Mordechai Guri, an Israeli cybersecurity researcher focusing on covert channel attacks, has devised another way to break air gapping - the practice of keeping computers disconnected from any external network for security reasons.
In a recently released document [PDF], “AIR-FI: Generating Covert Wi-Fi Signals from Air-Gapped ComputersGuri, head of research and development at Ben-Gurion University in the Negev, Israel's Cyber Security Research Center, describes a technique for converting DDR SDRAM channels to transmitters that can send sensitive data.
The technique is part of a complex chain of attacks required to breach highly secure systems isolated from public networks.
The first step in this procedure it involves installing malware on the isolated hardware, during the process of manufacturing it or shipping it to the owner, or by adding the malware via an infected peripheral such as a USB.
Without this step, the attack cannot take place. But such espionage efforts, especially in organizations operating critical systems, have been successful in the past: For example, the document mentions the famous Stuxnet worm, which a decade ago breached systems at a uranium enrichment plant in Iran. The malware, it claims, was introduced into the affected systems via a USB.
Once a system disconnected from the network acquires the malware, it should start sending data without anyone noticing.
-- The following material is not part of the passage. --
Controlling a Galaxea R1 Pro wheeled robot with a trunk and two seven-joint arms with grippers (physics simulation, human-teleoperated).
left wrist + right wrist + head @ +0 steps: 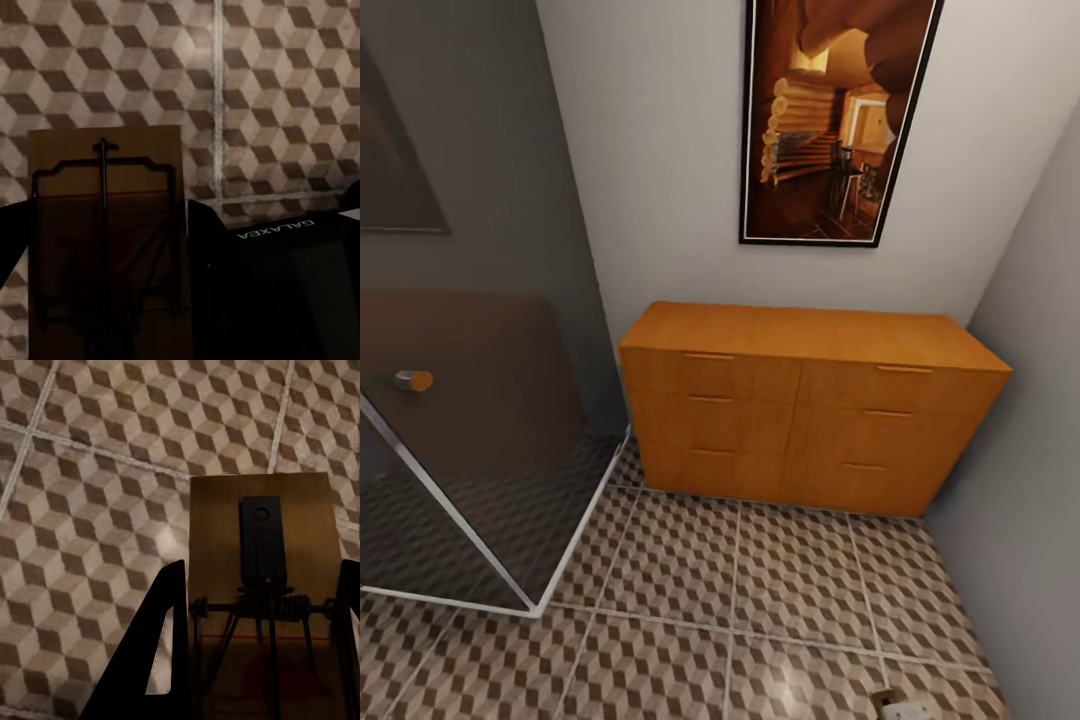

It turns out there are a few ways to carry out an attack also known as TEMPEST (Telecommunications Electronics Materials Protected from Emanating Spurious Transmissions). This attack involves a covert signaling sent via electromagnetic, headphones, thermal, optical or vibrational channels.
Guri's paper lists several methods, but AIR-FI is the latest technique he devised. It is a method of sending data via Wi-Fi signals when the destination device does not have Wi-Fi capability.
"The AIR-FI attack presented in this article does not require Wi-Fi-related hardware on air-gapped computers," says Guri. "Instead, we show that an attacker could exploit DDR SDRAM channels to generate electromagnetic emissions in 2,4 GHz Wi-Fi bands and encrypt binary data on them."
AIR-FI works by transferring data to the data bus, which generates electromagnetic emissions. "Since the clock speed of the memory modules is usually around 2,4 GHz, the memory functions generate electromagnetic emissions around the IEEE 802.11b / g / n Wi-Fi bands," the document states.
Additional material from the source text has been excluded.